- **Work item**
Write each line word for word, from the line that contains "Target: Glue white" through the last line of the material below.

- **Data block**
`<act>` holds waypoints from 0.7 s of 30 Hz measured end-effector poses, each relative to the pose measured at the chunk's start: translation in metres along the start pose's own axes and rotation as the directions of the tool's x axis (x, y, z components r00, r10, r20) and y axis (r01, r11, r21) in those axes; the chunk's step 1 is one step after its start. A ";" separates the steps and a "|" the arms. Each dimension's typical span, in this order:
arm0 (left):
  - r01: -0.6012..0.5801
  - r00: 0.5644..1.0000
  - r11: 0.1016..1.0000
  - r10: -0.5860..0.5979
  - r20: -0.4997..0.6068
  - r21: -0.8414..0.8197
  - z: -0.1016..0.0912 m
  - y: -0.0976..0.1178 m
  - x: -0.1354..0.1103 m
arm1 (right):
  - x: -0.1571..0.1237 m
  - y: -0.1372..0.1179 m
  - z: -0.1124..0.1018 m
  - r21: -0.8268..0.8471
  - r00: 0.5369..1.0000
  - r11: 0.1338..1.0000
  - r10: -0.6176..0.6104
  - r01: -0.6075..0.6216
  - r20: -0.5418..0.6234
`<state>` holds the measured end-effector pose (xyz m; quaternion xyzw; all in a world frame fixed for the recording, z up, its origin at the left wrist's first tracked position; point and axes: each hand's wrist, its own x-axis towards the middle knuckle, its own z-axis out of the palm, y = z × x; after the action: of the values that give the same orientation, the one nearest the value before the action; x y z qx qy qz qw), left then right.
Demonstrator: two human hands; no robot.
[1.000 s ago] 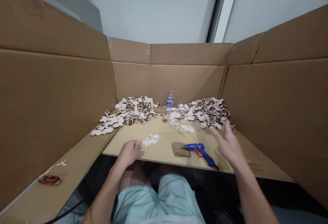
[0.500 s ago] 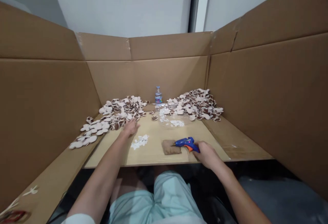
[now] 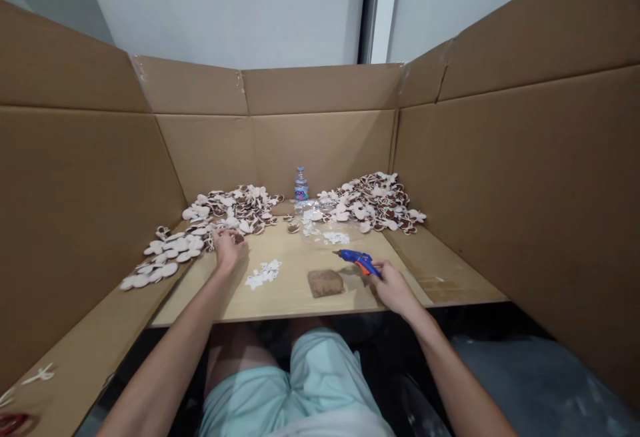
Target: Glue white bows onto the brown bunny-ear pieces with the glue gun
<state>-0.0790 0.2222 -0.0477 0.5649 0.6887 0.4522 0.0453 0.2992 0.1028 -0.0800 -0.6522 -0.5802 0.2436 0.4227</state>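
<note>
Hot glue gun gripped close to loose cutouts

The right hand had its fingers closed around the gun's grip, with the nozzle pointing left toward a clear plastic sheet. The gun appeared to be just above the table, though the view did not settle this. The left hand lay at the near edge of the left pile of cream-and-brown mouse-head cutouts. Its fingers were curled over the pieces, but I could not tell whether they were clamped on one.

If the gun was hot, a drip from the nozzle could have stuck to the plastic sheet or the bare table, because the brown pad lay off to one side rather than beneath it. A careless swing could also have brought the nozzle over the white scraps. The cutouts lay loosely heaped, so a sweep of the left wrist could have pushed them over the table's edge. A reach across the middle could have toppled the water bottle standing between that pile and the right pile, wetting the pieces
</note>
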 end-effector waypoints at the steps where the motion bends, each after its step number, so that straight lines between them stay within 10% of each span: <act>1: 0.005 1.000 0.999 -0.005 -0.026 -0.033 -0.005 0.003 -0.005 | 0.001 -0.001 -0.001 0.024 1.000 1.000 0.006 -0.005 -0.010; 12: 0.101 0.991 0.891 -0.049 0.128 -0.442 -0.051 0.046 -0.114 | -0.015 -0.020 0.005 0.281 0.989 0.955 0.055 -0.091 0.134; 21: 0.175 0.896 0.817 0.099 0.433 -0.550 -0.071 0.076 -0.164 | -0.056 -0.060 0.000 0.093 0.967 0.965 -0.251 0.245 0.049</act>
<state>-0.0050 0.0440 -0.0286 0.5979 0.5022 0.4973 0.3781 0.2543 0.0468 -0.0393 -0.5479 -0.6587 0.2334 0.4598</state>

- **Exercise result**
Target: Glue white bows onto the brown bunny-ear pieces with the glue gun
<state>-0.0790 0.2222 -0.0477 0.5649 0.6887 0.4522 0.0453 0.2992 0.1028 -0.0800 -0.6522 -0.5802 0.2436 0.4227</state>
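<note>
Hot glue gun gripped close to loose cutouts

The right hand had its fingers closed around the gun's grip, with the nozzle pointing left toward a clear plastic sheet. The gun appeared to be just above the table, though the view did not settle this. The left hand lay at the near edge of the left pile of cream-and-brown mouse-head cutouts. Its fingers were curled over the pieces, but I could not tell whether they were clamped on one.

If the gun was hot, a drip from the nozzle could have stuck to the plastic sheet or the bare table, because the brown pad lay off to one side rather than beneath it. A careless swing could also have brought the nozzle over the white scraps. The cutouts lay loosely heaped, so a sweep of the left wrist could have pushed them over the table's edge. A reach across the middle could have toppled the water bottle standing between that pile and the right pile, wetting the pieces
</note>
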 end-effector waypoints at the steps where the motion bends, each after its step number, so that straight lines between them stay within 10% of each span: <act>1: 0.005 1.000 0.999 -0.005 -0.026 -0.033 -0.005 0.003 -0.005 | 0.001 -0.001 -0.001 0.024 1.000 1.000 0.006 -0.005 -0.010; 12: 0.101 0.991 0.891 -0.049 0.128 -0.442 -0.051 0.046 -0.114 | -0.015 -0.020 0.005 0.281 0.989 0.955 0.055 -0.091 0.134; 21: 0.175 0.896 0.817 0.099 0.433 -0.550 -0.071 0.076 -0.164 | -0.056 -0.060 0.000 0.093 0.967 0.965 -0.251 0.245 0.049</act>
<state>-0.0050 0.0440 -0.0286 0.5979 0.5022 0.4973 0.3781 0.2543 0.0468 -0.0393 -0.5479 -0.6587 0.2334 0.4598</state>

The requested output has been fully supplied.